What to do:
Repeat the entire listing below exactly.

Records provided:
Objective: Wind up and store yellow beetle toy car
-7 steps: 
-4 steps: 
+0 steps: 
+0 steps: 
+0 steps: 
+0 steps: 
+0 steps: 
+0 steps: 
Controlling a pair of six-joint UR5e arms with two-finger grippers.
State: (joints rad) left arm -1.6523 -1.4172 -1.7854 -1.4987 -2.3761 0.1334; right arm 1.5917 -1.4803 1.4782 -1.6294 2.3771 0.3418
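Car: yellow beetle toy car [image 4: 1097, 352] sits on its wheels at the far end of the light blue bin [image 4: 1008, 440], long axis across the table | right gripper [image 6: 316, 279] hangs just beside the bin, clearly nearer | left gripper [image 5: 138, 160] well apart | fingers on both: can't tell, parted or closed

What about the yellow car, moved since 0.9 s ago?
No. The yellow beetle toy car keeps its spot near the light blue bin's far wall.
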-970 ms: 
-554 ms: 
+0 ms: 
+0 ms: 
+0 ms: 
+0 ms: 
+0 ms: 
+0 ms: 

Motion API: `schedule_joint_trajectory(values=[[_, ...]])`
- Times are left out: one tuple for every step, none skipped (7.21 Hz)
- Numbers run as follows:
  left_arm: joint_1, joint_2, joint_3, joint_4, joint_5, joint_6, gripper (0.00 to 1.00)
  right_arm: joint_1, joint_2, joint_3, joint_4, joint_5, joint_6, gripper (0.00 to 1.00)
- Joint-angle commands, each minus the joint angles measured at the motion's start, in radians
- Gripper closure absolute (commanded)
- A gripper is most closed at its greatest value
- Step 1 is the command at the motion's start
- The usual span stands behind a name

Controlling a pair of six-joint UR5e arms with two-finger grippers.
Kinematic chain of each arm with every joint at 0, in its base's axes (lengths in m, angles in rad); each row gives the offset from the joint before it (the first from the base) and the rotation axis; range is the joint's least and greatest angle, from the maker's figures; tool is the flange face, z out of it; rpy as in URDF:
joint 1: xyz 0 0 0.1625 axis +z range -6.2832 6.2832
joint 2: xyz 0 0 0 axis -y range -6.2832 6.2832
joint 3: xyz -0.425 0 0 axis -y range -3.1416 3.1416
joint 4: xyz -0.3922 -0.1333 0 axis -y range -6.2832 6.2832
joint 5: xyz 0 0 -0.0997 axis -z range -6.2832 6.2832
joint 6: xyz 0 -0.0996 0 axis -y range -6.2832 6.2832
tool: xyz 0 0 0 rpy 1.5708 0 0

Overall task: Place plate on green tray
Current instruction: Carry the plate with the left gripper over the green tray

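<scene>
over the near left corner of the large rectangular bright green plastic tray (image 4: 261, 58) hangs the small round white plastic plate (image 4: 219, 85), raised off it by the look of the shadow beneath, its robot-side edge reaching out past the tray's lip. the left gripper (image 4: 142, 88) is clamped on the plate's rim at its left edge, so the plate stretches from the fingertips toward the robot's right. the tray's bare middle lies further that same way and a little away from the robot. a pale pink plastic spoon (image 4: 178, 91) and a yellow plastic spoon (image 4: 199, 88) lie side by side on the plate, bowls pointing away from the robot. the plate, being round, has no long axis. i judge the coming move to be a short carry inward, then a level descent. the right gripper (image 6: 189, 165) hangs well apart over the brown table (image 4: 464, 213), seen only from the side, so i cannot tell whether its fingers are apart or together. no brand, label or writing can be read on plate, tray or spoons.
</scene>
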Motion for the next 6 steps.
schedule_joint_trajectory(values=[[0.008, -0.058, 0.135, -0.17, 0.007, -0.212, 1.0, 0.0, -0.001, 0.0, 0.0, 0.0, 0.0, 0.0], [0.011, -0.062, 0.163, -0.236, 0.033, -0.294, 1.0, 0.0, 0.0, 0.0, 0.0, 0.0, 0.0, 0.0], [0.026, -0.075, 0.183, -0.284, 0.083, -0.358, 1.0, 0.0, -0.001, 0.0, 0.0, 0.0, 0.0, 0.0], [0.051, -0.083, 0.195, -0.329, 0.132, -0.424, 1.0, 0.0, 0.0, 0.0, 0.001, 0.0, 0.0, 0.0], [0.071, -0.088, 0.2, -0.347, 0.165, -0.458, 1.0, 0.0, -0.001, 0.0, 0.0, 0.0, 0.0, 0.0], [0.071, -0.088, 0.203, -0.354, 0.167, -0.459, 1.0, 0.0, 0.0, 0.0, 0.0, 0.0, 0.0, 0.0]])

Your response:
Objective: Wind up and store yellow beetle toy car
-7 steps: 
-4 steps: 
+0 steps: 
+0 steps: 
+0 steps: 
+0 steps: 
+0 steps: 
+0 steps: 
Controlling a pair of six-joint UR5e arms with two-finger grippers.
State: (joints rad) left arm -1.6523 -1.4172 -1.7854 -1.4987 -2.3761 0.1334; right arm 1.5917 -1.4803 1.4782 -1.6294 2.3771 0.3418
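Car: yellow beetle toy car [image 4: 1097, 352] sits on its wheels at the far end of the light blue bin [image 4: 1008, 440], long axis across the table | right gripper [image 6: 316, 279] hangs just beside the bin, clearly nearer | left gripper [image 5: 138, 160] well apart | fingers on both: can't tell, parted or closed

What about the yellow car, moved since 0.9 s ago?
No. The yellow beetle toy car keeps its spot near the light blue bin's far wall.
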-970 ms: 
-554 ms: 
+0 ms: 
+0 ms: 
+0 ms: 
+0 ms: 
+0 ms: 
+0 ms: 

Motion API: `schedule_joint_trajectory(values=[[_, ...]])`
- Times are left out: one tuple for every step, none skipped (7.21 Hz)
- Numbers run as follows:
  left_arm: joint_1, joint_2, joint_3, joint_4, joint_5, joint_6, gripper (0.00 to 1.00)
  right_arm: joint_1, joint_2, joint_3, joint_4, joint_5, joint_6, gripper (0.00 to 1.00)
- Joint-angle commands, each minus the joint angles measured at the motion's start, in radians
- Gripper closure absolute (commanded)
- A gripper is most closed at its greatest value
- Step 1 is the command at the motion's start
- The usual span stands behind a name

Controlling a pair of six-joint UR5e arms with two-finger grippers.
Kinematic chain of each arm with every joint at 0, in its base's axes (lengths in m, angles in rad); each row gives the offset from the joint before it (the first from the base) and the rotation axis; range is the joint's least and greatest angle, from the maker's figures; tool is the flange face, z out of it; rpy as in URDF:
joint 1: xyz 0 0 0.1625 axis +z range -6.2832 6.2832
joint 2: xyz 0 0 0 axis -y range -6.2832 6.2832
joint 3: xyz -0.425 0 0 axis -y range -3.1416 3.1416
joint 4: xyz -0.3922 -0.1333 0 axis -y range -6.2832 6.2832
joint 5: xyz 0 0 -0.0997 axis -z range -6.2832 6.2832
joint 6: xyz 0 -0.0996 0 axis -y range -6.2832 6.2832
tool: xyz 0 0 0 rpy 1.5708 0 0

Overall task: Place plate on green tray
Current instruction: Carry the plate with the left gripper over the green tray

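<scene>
over the near left corner of the large rectangular bright green plastic tray (image 4: 261, 58) hangs the small round white plastic plate (image 4: 219, 85), raised off it by the look of the shadow beneath, its robot-side edge reaching out past the tray's lip. the left gripper (image 4: 142, 88) is clamped on the plate's rim at its left edge, so the plate stretches from the fingertips toward the robot's right. the tray's bare middle lies further that same way and a little away from the robot. a pale pink plastic spoon (image 4: 178, 91) and a yellow plastic spoon (image 4: 199, 88) lie side by side on the plate, bowls pointing away from the robot. the plate, being round, has no long axis. i judge the coming move to be a short carry inward, then a level descent. the right gripper (image 6: 189, 165) hangs well apart over the brown table (image 4: 464, 213), seen only from the side, so i cannot tell whether its fingers are apart or together. no brand, label or writing can be read on plate, tray or spoons.
</scene>
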Motion for the next 6 steps.
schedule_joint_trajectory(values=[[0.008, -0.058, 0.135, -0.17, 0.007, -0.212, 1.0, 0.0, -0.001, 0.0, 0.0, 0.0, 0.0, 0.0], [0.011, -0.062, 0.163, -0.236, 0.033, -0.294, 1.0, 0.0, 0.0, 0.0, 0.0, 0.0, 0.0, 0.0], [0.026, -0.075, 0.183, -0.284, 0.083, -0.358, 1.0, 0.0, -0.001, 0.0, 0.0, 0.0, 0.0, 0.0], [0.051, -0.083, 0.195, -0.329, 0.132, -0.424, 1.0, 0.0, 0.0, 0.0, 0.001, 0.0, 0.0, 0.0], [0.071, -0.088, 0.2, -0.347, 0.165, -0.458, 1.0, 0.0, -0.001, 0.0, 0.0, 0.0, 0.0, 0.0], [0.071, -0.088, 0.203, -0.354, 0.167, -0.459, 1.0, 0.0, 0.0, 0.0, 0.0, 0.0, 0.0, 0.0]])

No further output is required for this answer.